Mountain pass in Henan, China

Hulao Pass (虎牢關 (虎牢关, Hǔláo Guān, Tiger Cage Pass)) is a choke point northwest of Xingyang, Henan province, China in the foothills of Mount Song. It is the site of many historical battles, being the eastern guard for the capital Luoyang for several dynasties. With Mount Song to the south, the Yellow River to the north, the pass holds up a formidable defense. Many defensive structures have been set up here throughout history, dating from the Warring States period when a checkpoint is set up here. The pass became fortified in the Tang dynasty.

The name Hulao, or "Tiger Cage", came to be when King Mu of Zhou trapped a tiger in this place. It also had the name of Wulao Pass (武牢關) at one time in the Tang dynasty, due to a naming taboo — the grandfather of Emperor Gaozu of Tang was named Li Hu. The pass also held the name Sishui Pass (汜水關) from time to time, which brought much confusion whether Hulao Pass and Sishui Pass are referring to the same pass. Luo Guanzhong, the author of Romance of the Three Kingdoms, apparently also got confused over the names and treated Sishui Pass and Hulao Pass as two places when they should be one.

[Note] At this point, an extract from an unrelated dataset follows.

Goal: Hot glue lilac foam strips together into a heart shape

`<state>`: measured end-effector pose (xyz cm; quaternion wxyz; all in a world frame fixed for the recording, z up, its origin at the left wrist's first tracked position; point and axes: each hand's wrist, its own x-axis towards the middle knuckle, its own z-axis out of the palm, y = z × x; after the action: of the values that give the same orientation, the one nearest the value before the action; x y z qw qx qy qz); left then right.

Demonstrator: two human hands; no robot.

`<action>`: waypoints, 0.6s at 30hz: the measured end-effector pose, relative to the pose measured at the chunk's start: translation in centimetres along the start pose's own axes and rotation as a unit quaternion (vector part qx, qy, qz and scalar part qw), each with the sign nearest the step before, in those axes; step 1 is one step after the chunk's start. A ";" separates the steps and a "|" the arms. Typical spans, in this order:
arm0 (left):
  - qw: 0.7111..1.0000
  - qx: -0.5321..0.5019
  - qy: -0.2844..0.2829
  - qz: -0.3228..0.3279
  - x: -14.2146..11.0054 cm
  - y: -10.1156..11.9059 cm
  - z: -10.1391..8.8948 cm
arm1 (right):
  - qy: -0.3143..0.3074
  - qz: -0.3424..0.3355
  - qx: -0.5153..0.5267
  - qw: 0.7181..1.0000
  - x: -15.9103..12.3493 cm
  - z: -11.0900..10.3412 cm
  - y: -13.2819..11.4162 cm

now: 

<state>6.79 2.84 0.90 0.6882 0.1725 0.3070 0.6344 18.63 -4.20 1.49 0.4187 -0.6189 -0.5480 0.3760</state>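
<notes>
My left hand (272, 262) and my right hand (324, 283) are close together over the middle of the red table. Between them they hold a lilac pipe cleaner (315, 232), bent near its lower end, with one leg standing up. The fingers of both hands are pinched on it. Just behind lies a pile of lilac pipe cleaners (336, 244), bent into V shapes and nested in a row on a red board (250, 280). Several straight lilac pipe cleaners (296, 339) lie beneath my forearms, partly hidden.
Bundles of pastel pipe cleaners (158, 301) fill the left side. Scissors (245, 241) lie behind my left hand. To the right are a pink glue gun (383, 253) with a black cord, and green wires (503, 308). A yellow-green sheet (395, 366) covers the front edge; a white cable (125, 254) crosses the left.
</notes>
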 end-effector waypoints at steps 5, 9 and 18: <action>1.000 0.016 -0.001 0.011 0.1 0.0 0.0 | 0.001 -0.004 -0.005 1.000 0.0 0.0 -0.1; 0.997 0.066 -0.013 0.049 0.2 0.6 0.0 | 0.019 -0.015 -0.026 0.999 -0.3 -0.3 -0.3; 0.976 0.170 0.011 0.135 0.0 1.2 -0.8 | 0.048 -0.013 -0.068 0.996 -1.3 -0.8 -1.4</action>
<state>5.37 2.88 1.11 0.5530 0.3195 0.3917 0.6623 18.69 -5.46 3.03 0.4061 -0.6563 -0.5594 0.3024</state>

Numerous battles were said to have been fought here. Among the most famous is the Battle of Hulao Pass, where a coalition of dissidents led by Yuan Shao clashed with Dong Zhuo's elite armies in the novel Romance of the Three Kingdoms. Also here, in the Battle of Hulao of 621, Li Shimin defeated Dou Jiande and forced Wang Shichong to surrender, laying the foundation to the Tang dynasty. The classic novel Fengshen Yanyi (set over a thousand years before the Three Kingdoms period) depicts two major battles taking place in this pass (in chapters 33 & 76).